Sharded weights support (#2218)

james77777778 · web-flow · commit ec0a914a36f0 · 2025-05-05T10:14:00.000-07:00
* Add support for sharded weights.

* Add `max_shard_size` to Backbone and Task. Simplify the test.

* Split the functions from `KerasPresetSaver`. Clean up the comments.
diff --git a/keras_hub/src/models/backbone.py b/keras_hub/src/models/backbone.py
@@ -177,14 +177,17 @@ class like `keras_hub.models.Backbone.from_preset()`, or from
             )
         return loader.load_backbone(backbone_cls, load_weights, **kwargs)
 
-    def save_to_preset(self, preset_dir):
+    def save_to_preset(self, preset_dir, max_shard_size=10):
         """Save backbone to a preset directory.
 
         Args:
             preset_dir: The path to the local model preset directory.
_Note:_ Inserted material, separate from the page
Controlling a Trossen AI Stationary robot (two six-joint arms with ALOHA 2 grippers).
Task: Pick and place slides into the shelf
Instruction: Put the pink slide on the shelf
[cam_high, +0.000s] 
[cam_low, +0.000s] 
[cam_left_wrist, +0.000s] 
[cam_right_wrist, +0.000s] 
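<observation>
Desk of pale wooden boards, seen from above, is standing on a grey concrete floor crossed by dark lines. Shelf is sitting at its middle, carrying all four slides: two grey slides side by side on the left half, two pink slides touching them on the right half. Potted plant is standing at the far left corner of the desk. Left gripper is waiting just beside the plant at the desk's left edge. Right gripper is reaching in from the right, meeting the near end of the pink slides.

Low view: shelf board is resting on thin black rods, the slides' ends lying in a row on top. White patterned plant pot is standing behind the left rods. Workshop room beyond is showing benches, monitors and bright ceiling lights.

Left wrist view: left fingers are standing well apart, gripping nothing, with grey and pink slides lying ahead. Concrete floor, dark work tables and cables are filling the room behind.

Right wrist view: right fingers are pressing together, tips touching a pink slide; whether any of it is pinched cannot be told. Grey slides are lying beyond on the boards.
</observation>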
+            max_shard_size: `int` or `float`. Maximum size in GB for each
+                sharded file. If `None`, no sharding will be done. Defaults to
+                `10`.
         """
         saver = get_preset_saver(preset_dir)
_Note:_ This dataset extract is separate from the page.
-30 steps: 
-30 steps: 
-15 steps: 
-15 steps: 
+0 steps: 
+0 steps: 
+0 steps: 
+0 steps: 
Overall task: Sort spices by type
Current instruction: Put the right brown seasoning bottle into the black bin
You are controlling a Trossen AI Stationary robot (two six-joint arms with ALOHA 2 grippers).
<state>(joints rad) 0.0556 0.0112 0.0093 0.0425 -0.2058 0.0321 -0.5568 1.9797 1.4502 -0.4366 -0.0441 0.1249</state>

-        saver.save_backbone(self)
+        saver.save_backbone(self, max_shard_size=max_shard_size)
 
     def get_lora_target_names(self):
         """Returns list of layer names which are to be LoRA-fied.
diff --git a/keras_hub/src/models/task.py b/keras_hub/src/models/task.py
@@ -236,14 +236,17 @@ def save_task_weights(self, filepath):
             objects_to_skip=backbone_layer_ids,
         )
 
-    def save_to_preset(self, preset_dir):
+    def save_to_preset(self, preset_dir, max_shard_size=10):
         """Save task to a preset directory.
 
         Args:
             preset_dir: The path to the local model preset directory.
+            max_shard_size: `int` or `float`. Maximum size in GB for each
+                sharded file. If `None`, no sharding will be done. Defaults to
+                `10`.
         """
         saver = get_preset_saver(preset_dir)
-        saver.save_task(self)
+        saver.save_task(self, max_shard_size=max_shard_size)
 
     @property
     def layers(self):
diff --git a/keras_hub/src/utils/keras_utils.py b/keras_hub/src/utils/keras_utils.py
@@ -1,3 +1,4 @@
+import inspect
 import sys
 
 import keras
@@ -147,3 +148,13 @@ def get_gpu_names():
         ]
     else:
         return [""]
+
+
+def sharded_weights_available():
+    """Whether sharded weights serialization is available.
+
+    Returns:
+        `True` if sharded weights are available, `False` otherwise.
+    """
+    save_weights_signature = inspect.signature(keras.saving.save_weights)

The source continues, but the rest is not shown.